» Aim of the task
Could you retype the whole listing word for word and drop the images?

» Stored data
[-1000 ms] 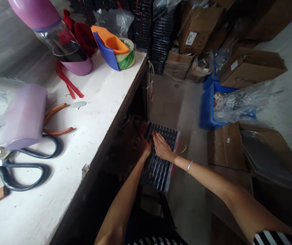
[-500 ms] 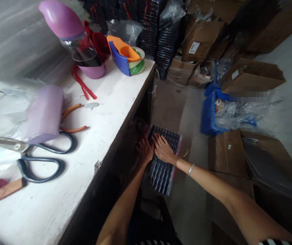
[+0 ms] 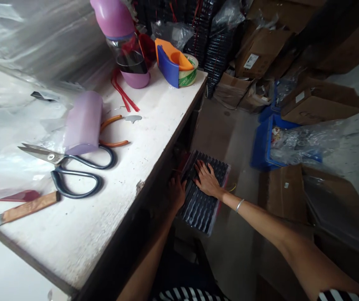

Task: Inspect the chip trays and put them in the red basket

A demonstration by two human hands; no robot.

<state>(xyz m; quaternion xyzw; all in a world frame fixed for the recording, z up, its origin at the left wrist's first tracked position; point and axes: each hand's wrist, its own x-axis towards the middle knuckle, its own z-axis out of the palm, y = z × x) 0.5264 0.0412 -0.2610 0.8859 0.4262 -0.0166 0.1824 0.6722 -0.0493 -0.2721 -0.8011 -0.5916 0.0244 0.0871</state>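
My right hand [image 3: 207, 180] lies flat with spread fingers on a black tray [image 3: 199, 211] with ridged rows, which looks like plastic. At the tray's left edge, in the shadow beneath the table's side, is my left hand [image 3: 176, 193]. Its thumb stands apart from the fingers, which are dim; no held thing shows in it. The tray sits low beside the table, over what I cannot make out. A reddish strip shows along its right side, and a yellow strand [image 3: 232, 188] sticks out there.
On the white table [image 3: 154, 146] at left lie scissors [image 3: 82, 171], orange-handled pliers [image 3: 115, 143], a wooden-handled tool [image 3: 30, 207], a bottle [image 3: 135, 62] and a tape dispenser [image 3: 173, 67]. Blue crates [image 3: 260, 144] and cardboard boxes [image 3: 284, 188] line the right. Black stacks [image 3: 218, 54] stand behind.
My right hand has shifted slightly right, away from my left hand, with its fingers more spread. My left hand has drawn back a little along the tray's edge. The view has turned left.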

» Answer to the problem
[-1000 ms] 
[-500 ms] 
[+0 ms] 

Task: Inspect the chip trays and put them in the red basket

A demonstration by two human hands; no robot.

<state>(xyz m; quaternion xyzw; all in a world frame fixed for the recording, z up, its origin at the left wrist's first tracked position; point and axes: each hand's wrist, its own x-axis towards the middle knuckle, its own z-axis out of the palm, y = z × x) 0.5264 0.0412 -0.2610 0.8859 0.4262 -0.0166 0.1824 0.6722 -0.0493 -0.2721 -0.8011 -0.5916 0.0244 0.0871</state>
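My right hand [image 3: 207, 180] lies flat with spread fingers on a black tray [image 3: 199, 211] with ridged rows, which looks like plastic. At the tray's left edge, in the shadow beneath the table's side, is my left hand [image 3: 176, 193]. Its thumb stands apart from the fingers, which are dim; no held thing shows in it. The tray sits low beside the table, over what I cannot make out. A reddish strip shows along its right side, and a yellow strand [image 3: 232, 188] sticks out there.
On the white table [image 3: 154, 146] at left lie scissors [image 3: 82, 171], orange-handled pliers [image 3: 115, 143], a wooden-handled tool [image 3: 30, 207], a bottle [image 3: 135, 62] and a tape dispenser [image 3: 173, 67]. Blue crates [image 3: 260, 144] and cardboard boxes [image 3: 284, 188] line the right. Black stacks [image 3: 218, 54] stand behind.
My right hand has shifted slightly right, away from my left hand, with its fingers more spread. My left hand has drawn back a little along the tray's edge. The view has turned left.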

There is no more to add to the answer.